§ Exercise instructions
Each line of the material should be output exactly as shown.

§ Data

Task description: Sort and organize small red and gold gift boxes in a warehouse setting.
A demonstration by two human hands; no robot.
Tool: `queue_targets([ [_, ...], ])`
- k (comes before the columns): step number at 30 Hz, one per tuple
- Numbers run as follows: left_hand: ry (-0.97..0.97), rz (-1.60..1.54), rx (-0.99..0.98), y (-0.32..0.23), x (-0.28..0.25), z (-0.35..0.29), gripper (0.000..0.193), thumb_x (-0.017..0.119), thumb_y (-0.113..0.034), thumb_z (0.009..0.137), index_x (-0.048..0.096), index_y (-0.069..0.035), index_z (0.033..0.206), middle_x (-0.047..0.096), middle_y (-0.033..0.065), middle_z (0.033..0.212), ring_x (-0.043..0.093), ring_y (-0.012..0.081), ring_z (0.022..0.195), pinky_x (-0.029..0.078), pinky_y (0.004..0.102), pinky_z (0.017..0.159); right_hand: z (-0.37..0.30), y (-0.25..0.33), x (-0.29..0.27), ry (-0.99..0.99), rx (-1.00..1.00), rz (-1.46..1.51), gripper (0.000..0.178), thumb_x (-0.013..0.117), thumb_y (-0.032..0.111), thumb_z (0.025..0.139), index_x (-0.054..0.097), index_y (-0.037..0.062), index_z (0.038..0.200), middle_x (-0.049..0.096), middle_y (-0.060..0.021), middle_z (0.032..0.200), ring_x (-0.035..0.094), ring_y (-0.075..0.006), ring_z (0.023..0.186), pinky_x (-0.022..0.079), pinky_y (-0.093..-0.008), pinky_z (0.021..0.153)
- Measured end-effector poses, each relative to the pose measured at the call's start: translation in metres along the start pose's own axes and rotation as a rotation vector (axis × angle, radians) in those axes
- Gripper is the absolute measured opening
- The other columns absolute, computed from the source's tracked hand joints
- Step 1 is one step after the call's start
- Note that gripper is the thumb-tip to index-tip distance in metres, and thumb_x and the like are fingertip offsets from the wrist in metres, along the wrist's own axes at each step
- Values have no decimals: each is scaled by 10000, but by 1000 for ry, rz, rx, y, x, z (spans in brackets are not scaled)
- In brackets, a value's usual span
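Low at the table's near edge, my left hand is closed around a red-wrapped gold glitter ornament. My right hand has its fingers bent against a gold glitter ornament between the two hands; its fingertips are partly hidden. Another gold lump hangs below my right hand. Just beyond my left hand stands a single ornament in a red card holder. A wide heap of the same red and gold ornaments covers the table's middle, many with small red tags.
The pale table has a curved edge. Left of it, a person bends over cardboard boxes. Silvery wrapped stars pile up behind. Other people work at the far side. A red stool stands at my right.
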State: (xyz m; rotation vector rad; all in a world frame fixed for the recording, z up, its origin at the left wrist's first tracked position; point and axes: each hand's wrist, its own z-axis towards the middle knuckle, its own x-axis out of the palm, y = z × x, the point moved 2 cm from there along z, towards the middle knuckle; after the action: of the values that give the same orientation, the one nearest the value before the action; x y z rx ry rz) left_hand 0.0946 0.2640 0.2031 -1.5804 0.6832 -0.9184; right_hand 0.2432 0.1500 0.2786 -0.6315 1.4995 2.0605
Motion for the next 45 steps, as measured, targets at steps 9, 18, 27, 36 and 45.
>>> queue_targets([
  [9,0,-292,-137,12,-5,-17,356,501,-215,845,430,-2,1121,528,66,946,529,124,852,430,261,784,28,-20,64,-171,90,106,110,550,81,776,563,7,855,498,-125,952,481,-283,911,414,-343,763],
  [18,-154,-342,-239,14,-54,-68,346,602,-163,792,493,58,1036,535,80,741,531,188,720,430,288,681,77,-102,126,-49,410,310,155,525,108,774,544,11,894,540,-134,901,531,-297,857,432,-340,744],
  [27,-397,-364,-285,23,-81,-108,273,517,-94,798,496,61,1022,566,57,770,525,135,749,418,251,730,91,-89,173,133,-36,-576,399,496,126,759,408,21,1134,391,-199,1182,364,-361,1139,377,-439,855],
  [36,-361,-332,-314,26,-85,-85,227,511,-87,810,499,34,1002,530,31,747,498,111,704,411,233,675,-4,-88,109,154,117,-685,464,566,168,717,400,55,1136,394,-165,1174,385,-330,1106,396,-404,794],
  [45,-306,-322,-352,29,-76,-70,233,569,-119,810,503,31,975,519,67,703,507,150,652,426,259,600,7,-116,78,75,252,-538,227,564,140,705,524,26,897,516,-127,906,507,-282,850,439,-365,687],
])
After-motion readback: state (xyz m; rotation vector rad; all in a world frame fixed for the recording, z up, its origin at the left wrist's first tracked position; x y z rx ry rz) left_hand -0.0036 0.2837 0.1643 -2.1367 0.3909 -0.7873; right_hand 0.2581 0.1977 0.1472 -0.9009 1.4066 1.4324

§ Response to this exercise
Task description: Sort and organize small red and gold gift boxes in a warehouse setting.
A demonstration by two human hands; no robot.
Tool: `queue_targets([ [_, ...], ])`
- k (comes before the columns): step number at 30 Hz, one per tuple
- Numbers run as follows: left_hand: ry (-0.97..0.97), rz (-1.60..1.54), rx (-0.99..0.98), y (-0.32..0.23), x (-0.28..0.25), z (-0.35..0.29), gripper (0.000..0.193), thumb_x (-0.017..0.119), thumb_y (-0.113..0.034), thumb_z (0.009..0.137), index_x (-0.048..0.096), index_y (-0.069..0.035), index_z (0.033..0.206), middle_x (-0.047..0.096), middle_y (-0.033..0.065), middle_z (0.033..0.212), ring_x (-0.043..0.093), ring_y (-0.012..0.081), ring_z (0.022..0.195), pinky_x (-0.029..0.078), pinky_y (0.004..0.102), pinky_z (0.017..0.159); right_hand: z (-0.37..0.30), y (-0.25..0.33), x (-0.29..0.27), ry (-0.99..0.99), rx (-1.00..1.00), rz (-1.46..1.51), gripper (0.000..0.178), thumb_x (-0.013..0.117), thumb_y (-0.032..0.111), thumb_z (0.025..0.139), index_x (-0.054..0.097), index_y (-0.037..0.062), index_z (0.038..0.200), middle_x (-0.049..0.096), middle_y (-0.060..0.021), middle_z (0.032..0.200), ring_x (-0.035..0.094), ring_y (-0.075..0.006), ring_z (0.023..0.186), pinky_x (-0.022..0.079), pinky_y (-0.093..-0.008), pinky_z (0.021..0.153)
- Measured end-effector poses, each relative to the pose measured at the call's start: translation in metres along the start pose's own axes and rotation as a rotation vector (axis × angle, radians) in those axes
- Gripper is the absolute measured opening
- The other columns absolute, computed from the source's tracked hand joints
- Step 1 is one step after the call's start
- Note that gripper is the thumb-tip to index-tip distance in metres, and thumb_x and the like are fingertip offsets from the wrist in metres, along the wrist's own axes at each step
- Values have no decimals: each is scaled by 10000, but by 1000 for ry, rz, rx, y, x, z (spans in brackets are not scaled)
- In brackets, a value's usual span
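Low at the table's near edge, my left hand is closed around a red-wrapped gold glitter ornament. My right hand has its fingers bent against a gold glitter ornament between the two hands; its fingertips are partly hidden. Another gold lump hangs below my right hand. Just beyond my left hand stands a single ornament in a red card holder. A wide heap of the same red and gold ornaments covers the table's middle, many with small red tags.
The pale table has a curved edge. Left of it, a person bends over cardboard boxes. Silvery wrapped stars pile up behind. Other people work at the far side. A red stool stands at my right.
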State: (xyz m; rotation vector rad; all in a world frame fixed for the recording, z up, its origin at the left wrist's first tracked position; point and axes: each hand's wrist, its own z-axis towards the middle knuckle, its own x-axis out of the palm, y = z × x, the point moved 2 cm from there along z, towards the middle knuckle; after the action: of the values that give the same orientation, the one nearest the value before the action; x y z rx ry rz) left_hand 0.0946 0.2640 0.2031 -1.5804 0.6832 -0.9184; right_hand 0.2432 0.1500 0.2786 -0.6315 1.4995 2.0605
Motion for the next 45 steps, as measured, targets at steps 9, 18, 27, 36 and 45.
>>> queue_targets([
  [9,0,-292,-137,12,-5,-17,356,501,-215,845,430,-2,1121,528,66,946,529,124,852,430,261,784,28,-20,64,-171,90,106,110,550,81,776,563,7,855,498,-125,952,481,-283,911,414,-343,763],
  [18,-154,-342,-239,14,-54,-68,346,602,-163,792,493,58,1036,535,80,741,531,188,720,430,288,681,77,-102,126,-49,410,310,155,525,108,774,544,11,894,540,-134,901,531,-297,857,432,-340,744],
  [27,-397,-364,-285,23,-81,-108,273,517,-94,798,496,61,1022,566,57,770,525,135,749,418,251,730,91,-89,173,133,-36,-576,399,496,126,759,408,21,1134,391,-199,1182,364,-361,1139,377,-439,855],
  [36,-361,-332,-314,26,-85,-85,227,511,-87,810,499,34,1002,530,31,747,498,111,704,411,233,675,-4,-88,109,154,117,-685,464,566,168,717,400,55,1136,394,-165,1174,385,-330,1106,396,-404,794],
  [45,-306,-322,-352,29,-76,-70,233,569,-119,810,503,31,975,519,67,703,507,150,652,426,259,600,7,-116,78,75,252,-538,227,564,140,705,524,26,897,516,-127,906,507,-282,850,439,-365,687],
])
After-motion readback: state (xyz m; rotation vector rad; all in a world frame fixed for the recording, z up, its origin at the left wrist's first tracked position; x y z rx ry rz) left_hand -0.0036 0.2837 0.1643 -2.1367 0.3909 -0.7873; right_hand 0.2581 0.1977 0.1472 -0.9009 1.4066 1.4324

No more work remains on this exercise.